Saturday 29 March 2008

Bad statistics at the BBC

I read this BBC news article saying "The average UK person will this year have a greater income than their US counterpart for the first time since the 19th Century, figures suggest." Now this may be true, but I would point out that "GDP divided by population" is not the same as "The income of the average person". The first is the mean, the second is the median.

Where a distribution is highly right skewed, means and medians are far from the same. In the example I show on the right, the percentiles are as follows:
1% 19.0
2% 13.2
5% 7.0
10% 4.0
20% 2.2
50% 1.0
-
mean= 2.2

That is, the first percentile is nineteen times the median, the fifth percentile is seven times the median, and so on. This is just a made-up example (a power law, if you want to know) that I arranged so that the mean is conveniently the same as the twentieth percentile, i.e. only the upper twenty percent are making the "average" or more. But it's a feature of all right skewed distributions that the "average amount" isn't what the "average person" gets.

The "GDP per capita" is much more sensitive to changes in the income of the small population at the right of the distribution than the median is. It's possible for average people to be better or worse off if the GDP goes up, or better or worse off if it goes down.

That's why I'm never interested in hearing whether something is "helping" or "hurting" the country's Gross Domestic Product.

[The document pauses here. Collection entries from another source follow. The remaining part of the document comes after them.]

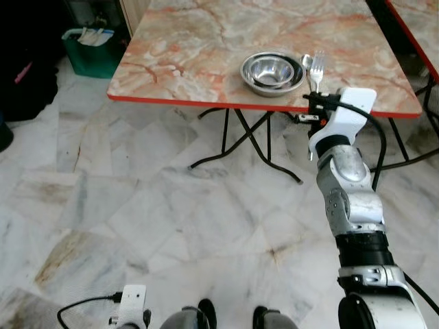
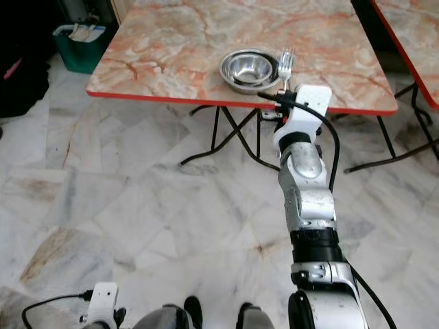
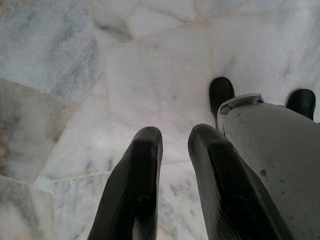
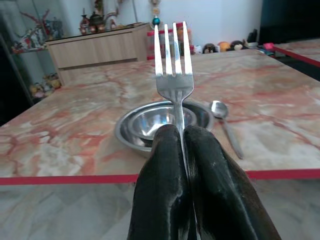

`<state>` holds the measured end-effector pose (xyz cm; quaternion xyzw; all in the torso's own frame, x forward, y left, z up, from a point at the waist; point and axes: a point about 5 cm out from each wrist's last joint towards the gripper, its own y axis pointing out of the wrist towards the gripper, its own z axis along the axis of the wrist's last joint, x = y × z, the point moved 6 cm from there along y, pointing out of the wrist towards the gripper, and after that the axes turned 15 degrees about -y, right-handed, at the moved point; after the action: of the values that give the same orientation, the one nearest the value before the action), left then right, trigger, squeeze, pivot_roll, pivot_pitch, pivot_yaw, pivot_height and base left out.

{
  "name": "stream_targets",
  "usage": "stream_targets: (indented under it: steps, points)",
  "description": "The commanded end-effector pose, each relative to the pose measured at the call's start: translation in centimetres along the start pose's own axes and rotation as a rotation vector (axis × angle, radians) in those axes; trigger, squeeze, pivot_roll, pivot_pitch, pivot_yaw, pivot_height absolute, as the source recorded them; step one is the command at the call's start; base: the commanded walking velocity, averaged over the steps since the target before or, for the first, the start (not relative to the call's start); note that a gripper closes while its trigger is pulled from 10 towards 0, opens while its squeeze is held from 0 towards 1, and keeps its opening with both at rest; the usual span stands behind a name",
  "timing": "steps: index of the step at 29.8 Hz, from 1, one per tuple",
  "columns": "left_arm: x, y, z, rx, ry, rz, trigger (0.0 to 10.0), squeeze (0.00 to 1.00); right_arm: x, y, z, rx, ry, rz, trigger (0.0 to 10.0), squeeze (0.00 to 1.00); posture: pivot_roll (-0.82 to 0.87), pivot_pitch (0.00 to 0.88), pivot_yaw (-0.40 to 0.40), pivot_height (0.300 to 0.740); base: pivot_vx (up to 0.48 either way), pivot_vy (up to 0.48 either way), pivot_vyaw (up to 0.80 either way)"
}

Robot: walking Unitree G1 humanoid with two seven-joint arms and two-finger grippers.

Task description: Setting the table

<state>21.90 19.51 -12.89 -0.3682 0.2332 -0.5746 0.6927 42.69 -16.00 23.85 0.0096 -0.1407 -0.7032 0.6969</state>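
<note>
Black fingers [image 4: 165, 165] of the right gripper [image 4: 181, 131] press together on the handle of a fork [image 4: 173, 65], holding it upright with its four shiny tines pointing up. Seen from the head, the fork [image 1: 317, 68] stands at the near edge of the table [image 1: 178, 48], a marble-patterned top in pink and orange with a red rim. Just behind it sit nested steel bowls [image 1: 272, 72], bright and reflective, and a spoon [image 4: 223, 120] lies on the table beside them on the robot's right, bowl end away from the robot. Down by the robot's feet, the left gripper [image 3: 172, 137] hangs over the pale marble floor [image 3: 155, 75], its fingers narrowly apart and holding nothing
</note>
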Motion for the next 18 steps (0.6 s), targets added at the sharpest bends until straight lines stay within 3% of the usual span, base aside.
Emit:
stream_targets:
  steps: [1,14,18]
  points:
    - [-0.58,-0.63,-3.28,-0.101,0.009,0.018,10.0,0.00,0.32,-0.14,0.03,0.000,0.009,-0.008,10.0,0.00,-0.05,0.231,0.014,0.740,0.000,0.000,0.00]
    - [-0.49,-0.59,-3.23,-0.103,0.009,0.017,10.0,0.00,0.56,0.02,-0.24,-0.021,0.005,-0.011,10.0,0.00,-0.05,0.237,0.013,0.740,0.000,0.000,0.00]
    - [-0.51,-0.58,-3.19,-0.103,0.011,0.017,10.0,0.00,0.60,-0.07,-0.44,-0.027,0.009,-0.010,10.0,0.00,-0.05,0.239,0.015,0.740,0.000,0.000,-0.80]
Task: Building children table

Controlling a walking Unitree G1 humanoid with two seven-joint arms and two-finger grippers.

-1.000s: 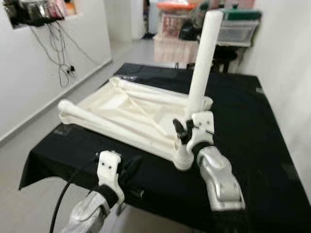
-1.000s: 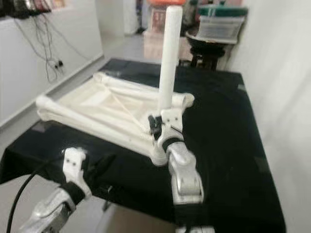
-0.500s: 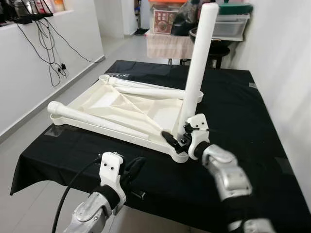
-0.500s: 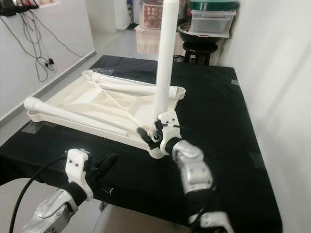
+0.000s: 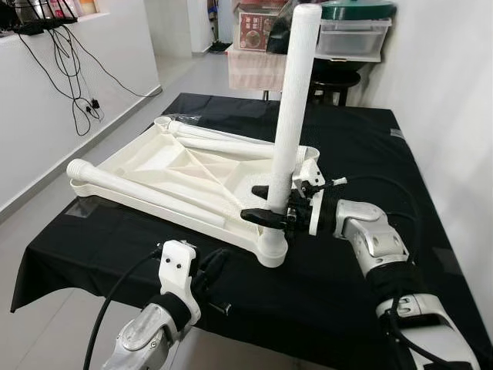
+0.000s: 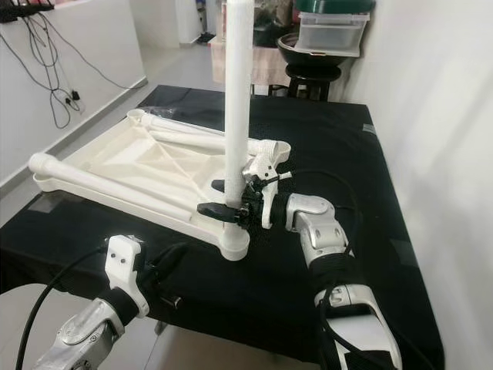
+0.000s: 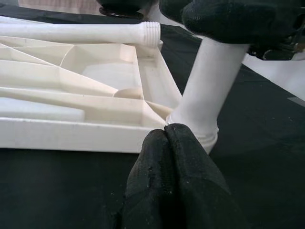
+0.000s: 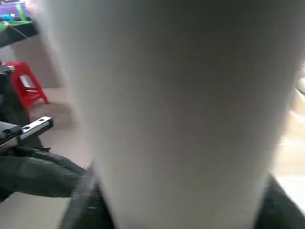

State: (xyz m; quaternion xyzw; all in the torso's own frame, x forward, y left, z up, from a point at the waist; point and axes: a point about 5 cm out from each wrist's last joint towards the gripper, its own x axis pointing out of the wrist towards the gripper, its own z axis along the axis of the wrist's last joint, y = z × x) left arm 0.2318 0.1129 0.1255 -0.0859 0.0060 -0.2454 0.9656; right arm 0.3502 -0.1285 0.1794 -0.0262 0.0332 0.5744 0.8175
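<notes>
We record the upturned white tabletop [image 5: 166, 166] on the black-draped table [image 5: 362, 146], its 1 upright leg [image 5: 293, 116] seated in the near corner socket, where the right gripper [image 5: 269, 206] now clasps it sideways instead of from below, suggesting tightening; the left gripper [image 5: 212, 266] idles, fingers together.

Two silver jointed arms are showing white plastic wrist housings and black jaws; a black cable is trailing from the left arm [image 5: 150, 331], thinner black leads looping along the right arm [image 5: 377, 247].
</notes>
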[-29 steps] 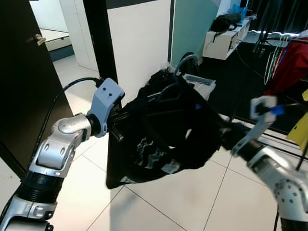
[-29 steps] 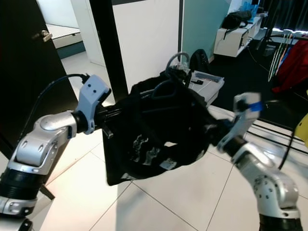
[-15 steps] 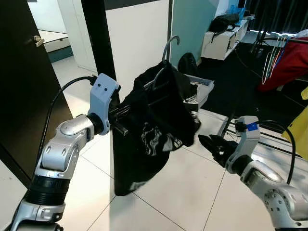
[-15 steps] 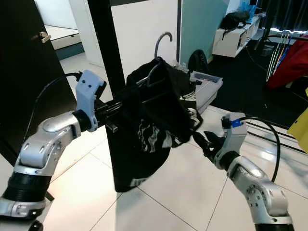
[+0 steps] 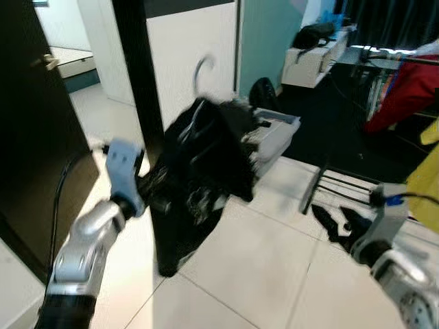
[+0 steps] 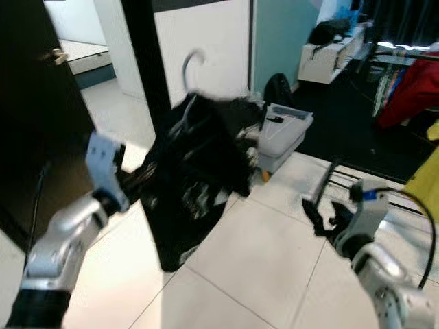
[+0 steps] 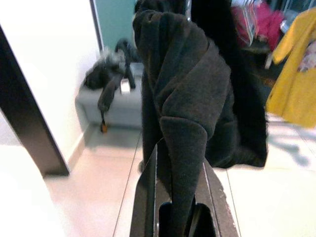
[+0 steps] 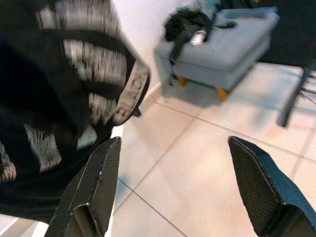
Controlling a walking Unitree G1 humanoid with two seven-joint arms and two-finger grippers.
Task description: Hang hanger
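Observation:
A black garment (image 5: 199, 157) with white print hangs on a hanger whose grey hook (image 5: 199, 68) sticks up above it. My left gripper (image 5: 154, 188) is shut on the garment's side and holds it up at chest height over the floor. In the left wrist view the fingers (image 7: 148, 197) pinch a dark fold of the cloth (image 7: 187, 89). My right gripper (image 5: 336, 221) stands open, low on the right, apart from the garment. The right wrist view shows its fingers (image 8: 98, 182) spread wide, with the printed cloth (image 8: 59, 98) beside them. The picture is blurred.
A grey storage box (image 5: 274, 130) with dark items stands behind the garment. A clothes rack (image 5: 384, 55) with red (image 5: 405, 89) and yellow clothes is at the right, its base bar (image 5: 312, 192) on the tiles. A black door (image 5: 27, 137) and black pillar (image 5: 137, 75) are at the left.
My right gripper has let go of the garment and drawn back to the right and down. The garment now hangs from the left gripper alone. The camera has shifted.

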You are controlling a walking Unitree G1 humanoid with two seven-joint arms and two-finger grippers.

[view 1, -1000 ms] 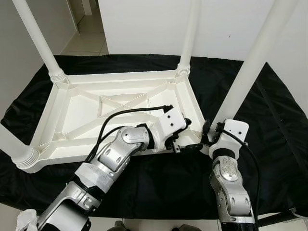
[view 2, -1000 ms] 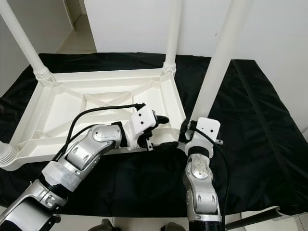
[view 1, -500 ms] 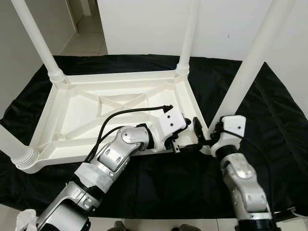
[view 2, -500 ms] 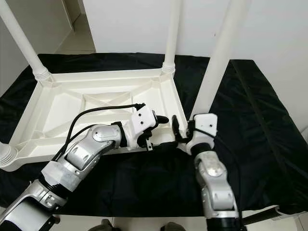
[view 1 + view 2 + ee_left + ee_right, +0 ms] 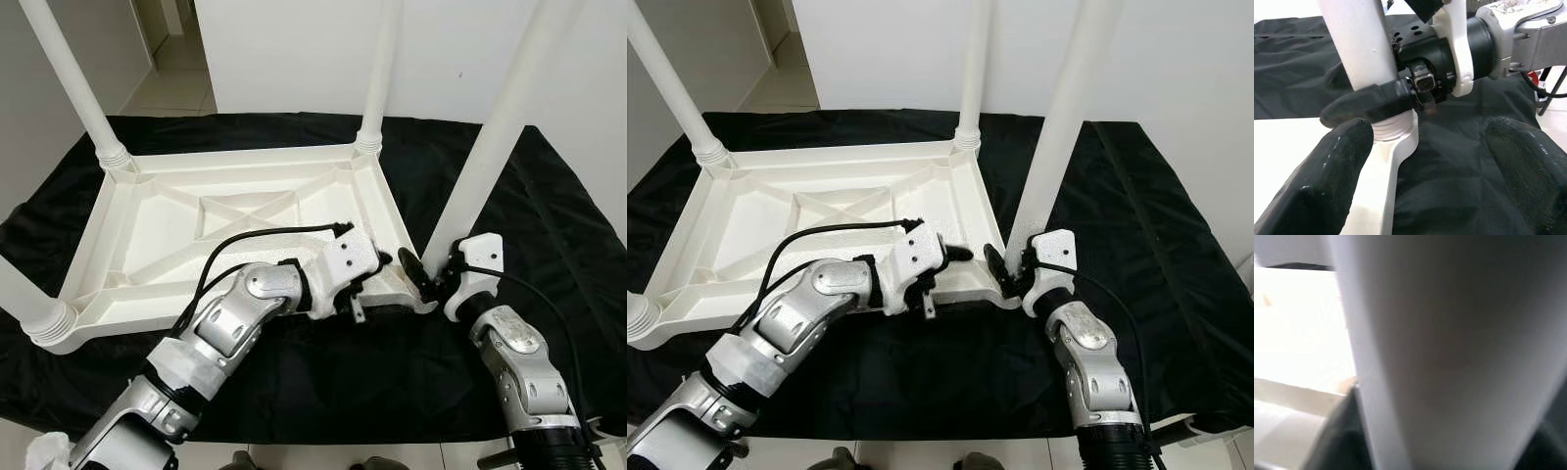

The income of average people depends much more on the shape of the distribution than its total size.

Always show the distribution if you can

Someone said in response to a graph I posted in comments to a blog post, That's one of the reasons I find statistics so interesting because there's so many ways of showing the information.

That's why I think you should always show the whole distribution if you possibly can, as well as any averages you are presenting. You (or rather, your audience) never know what's hiding in the aggregate measure.

A recent example was this graph in a blog called "The Gateway Pundit":   



The graph shows that fewer soldiers died in a year in Clinton's first term than in a year in Bush's first term.

Well, that's sort of true, presented as an aggregate, but what does the data say if presented in its entirety? I got the numbers from (warning: PDF file) this Pentagon report and graphed them as follows:

This graph shows that
  • the fatalities reported in the first graph are all fatalities, including accidents
  • the numbers do not take into account the reduction in the size of the US military begun in George Bush's term in 1989, resulting in a much smaller military by 2001, hence fewer servicemen to have accidents
  • the specified "first term" includes the two years before the invasion of Iraq, and excludes the fatalities in 2005 and 2006.
The lessons from these two graphs are: 1) ask to see the distribution and not just the aggregates, and 2) context matters.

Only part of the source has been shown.